Home > Uncategorized > ECG Criteria for Left Ventricular Hypertrophy in Overweight and Obese Patients

ECG Criteria for Left Ventricular Hypertrophy in Overweight and Obese Patients

Rider et al report on the relationship between surface 12-lead ECG and left ventricular hypertrophy as assessed by cardiac MRI in normal, overweight and obese patients (classified by body mass index). The authors derive and validate a correction to the Sokolov Lyon criteria (S in V1 + R in max(V5, V6)> 35 mm).

Abstract

Objectives

The electrocardiogram (ECG) is the most commonly used tool to screen for left ventricular
hypertrophy (LVH), and yet current diagnostic criteria are insensitive in modern increasingly overweight society. We
propose a simple adjustment to improve diagnostic accuracy in different body weights and improve the
sensitivity of this universally available technique.

Methods

Overall, 1295 participants were included— 821 with a wide range of body mass index (BMI 17.1–53.3 kg/m2) initially underwent cardiac magnetic resonance evaluation of anatomical left ventricular (LV) axis, LV mass and 12-lead surface ECG in order to generate an adjustment factor applied to the Sokolow–Lyon criteria. This factor was then validated in a second cohort (n=520, BMI 15.9–63.2 kg/m2).

Results

When matched for LV mass, the combination of leftward anatomical axis deviation and increased BMI resulted in a reduction of the Sokolow–Lyon index, by 4 mm in overweight and 8 mm in obesity.

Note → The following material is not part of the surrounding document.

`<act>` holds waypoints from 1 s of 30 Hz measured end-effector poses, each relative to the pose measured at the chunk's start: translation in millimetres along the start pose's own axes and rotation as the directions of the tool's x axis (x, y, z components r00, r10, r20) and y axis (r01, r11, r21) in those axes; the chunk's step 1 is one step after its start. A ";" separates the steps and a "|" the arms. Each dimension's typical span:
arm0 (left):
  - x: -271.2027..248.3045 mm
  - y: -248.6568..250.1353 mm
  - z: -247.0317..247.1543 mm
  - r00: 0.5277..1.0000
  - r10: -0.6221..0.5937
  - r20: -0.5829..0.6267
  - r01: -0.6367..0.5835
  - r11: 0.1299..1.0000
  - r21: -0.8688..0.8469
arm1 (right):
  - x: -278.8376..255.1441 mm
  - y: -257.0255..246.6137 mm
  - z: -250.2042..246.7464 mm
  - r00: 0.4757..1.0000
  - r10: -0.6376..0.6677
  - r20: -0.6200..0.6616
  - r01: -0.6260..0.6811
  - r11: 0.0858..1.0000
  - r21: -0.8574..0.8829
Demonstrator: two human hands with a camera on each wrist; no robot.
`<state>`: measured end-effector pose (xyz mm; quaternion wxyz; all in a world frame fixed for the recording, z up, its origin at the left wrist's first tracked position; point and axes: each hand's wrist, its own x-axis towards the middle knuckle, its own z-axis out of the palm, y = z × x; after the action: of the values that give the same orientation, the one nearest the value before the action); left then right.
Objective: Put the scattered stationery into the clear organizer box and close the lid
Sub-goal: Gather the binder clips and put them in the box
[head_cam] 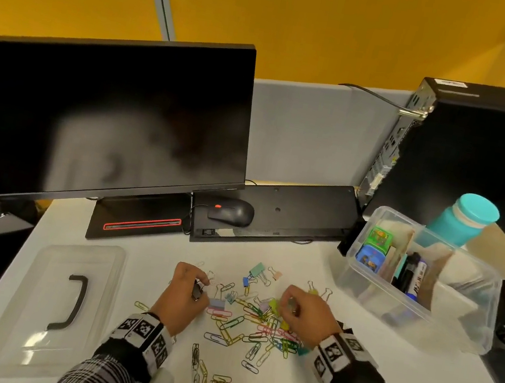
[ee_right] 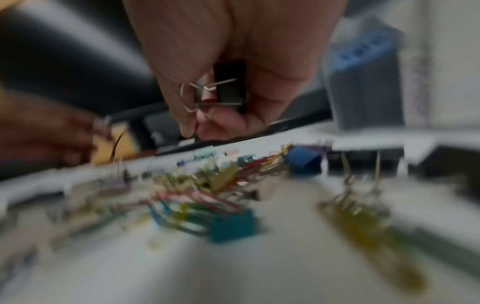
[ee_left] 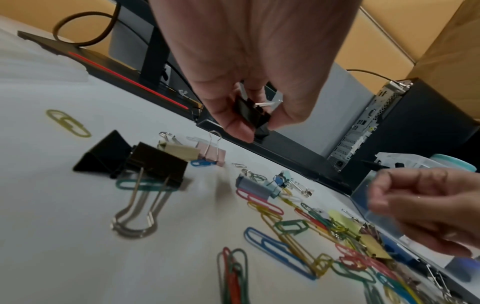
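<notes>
Coloured paper clips [head_cam: 255, 327] and binder clips [head_cam: 256, 270] lie scattered on the white desk between my hands. My left hand [head_cam: 186, 287] pinches a black binder clip [ee_left: 250, 112] between thumb and fingers, just above the desk. My right hand [head_cam: 301, 310] grips another black binder clip [ee_right: 230, 86] with its wire handles showing; that view is blurred. The clear organizer box [head_cam: 471, 315] stands open at the right, with markers [head_cam: 412, 275] and small coloured boxes [head_cam: 373, 248] inside. Its clear lid [head_cam: 58, 306] with a black handle lies flat at the left.
A monitor [head_cam: 99, 119] and its base stand behind the clips, with a black mouse [head_cam: 231, 211] on a dark slab. A computer tower [head_cam: 490, 157] and a teal bottle [head_cam: 464, 216] stand behind the box. Two black binder clips [ee_left: 135, 160] lie near my left wrist.
</notes>
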<state>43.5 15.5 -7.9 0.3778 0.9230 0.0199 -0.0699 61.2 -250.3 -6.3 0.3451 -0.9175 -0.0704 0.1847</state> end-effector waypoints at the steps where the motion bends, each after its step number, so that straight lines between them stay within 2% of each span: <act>1: -0.4 -0.8 0.8 1.000 0.003 0.002 -0.003 1.000 -0.013 | 2.6 -2.4 0.8 0.998 -0.037 0.051 0.045 0.985 -0.167; 3: -0.1 -2.3 4.3 1.000 0.008 0.015 -0.007 1.000 -0.020 | 9.7 -3.1 4.1 0.989 -0.064 0.131 0.104 0.940 -0.325; 5: 1.2 -2.7 7.3 1.000 -0.008 0.016 0.008 1.000 0.026 | 15.0 -5.0 7.3 0.985 -0.070 0.155 0.129 0.901 -0.415; 8: 4.6 -3.9 12.6 0.998 -0.020 0.058 0.011 0.988 0.152 | 18.5 -5.4 12.7 0.984 -0.053 0.169 0.127 0.875 -0.468; 10: 5.3 -4.6 16.6 0.994 -0.018 0.112 -0.008 0.973 0.230 | 17.6 -5.5 13.4 0.986 -0.046 0.158 0.114 0.885 -0.451; 13: 7.1 -7.1 21.7 0.980 0.038 0.197 -0.107 0.929 0.354 | 15.0 -4.9 13.8 0.989 -0.053 0.142 0.110 0.893 -0.436; 16: 9.8 -7.8 21.5 0.969 0.061 0.238 -0.152 0.908 0.390 | 12.0 -6.1 16.3 0.987 -0.072 0.141 0.127 0.893 -0.431; 20: 12.8 -9.7 22.0 0.967 0.041 0.250 -0.139 0.910 0.390 | 6.9 -8.0 17.7 0.986 -0.063 0.155 0.116 0.927 -0.356; 24: 11.1 -4.7 18.9 0.972 0.020 0.233 -0.095 0.944 0.317 | 0.1 -8.6 11.3 0.988 -0.038 0.147 0.063 0.983 -0.170; 27: 6.5 2.2 15.7 0.980 0.053 0.193 -0.097 0.969 0.227 | -13.0 -6.8 -1.9 0.992 -0.068 0.108 0.075 0.995 -0.062; 30: 1.1 10.5 15.0 0.986 0.092 0.138 -0.114 0.981 0.159 | -33.3 -4.7 -30.9 0.993 -0.114 -0.002 0.114 0.992 -0.061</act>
<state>43.8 -2.5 -11.2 0.3029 0.9447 -0.0585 -0.1116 42.4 -274.1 27.9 0.3274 -0.9225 -0.1273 0.1600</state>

After adjusting for this in the initial cohort, the sensitivity of the Sokolow–Lyon index increased (overweight: 12.8% to 30.8%, obese: 3.1% to 27.2%) approaching that seen in normal weight (37.8%). Similar results were achieved in the validation cohort (specificity increased in overweight: 8.3% to 39.1%, obese: 9.4% to 25.0%) again approaching normal weight (39.0%). Importantly,
specificity remained excellent (>93.1%).

Conclusions

Adjusting the Sokolow–Lyon index for BMI (overweight +4 mm, obesity +8 mm) improves the diagnostic accuracy for detecting LVH. As the ECG, worldwide, remains the most widely used screening tool for LVH, implementing these findings should translate into significant clinical benefit.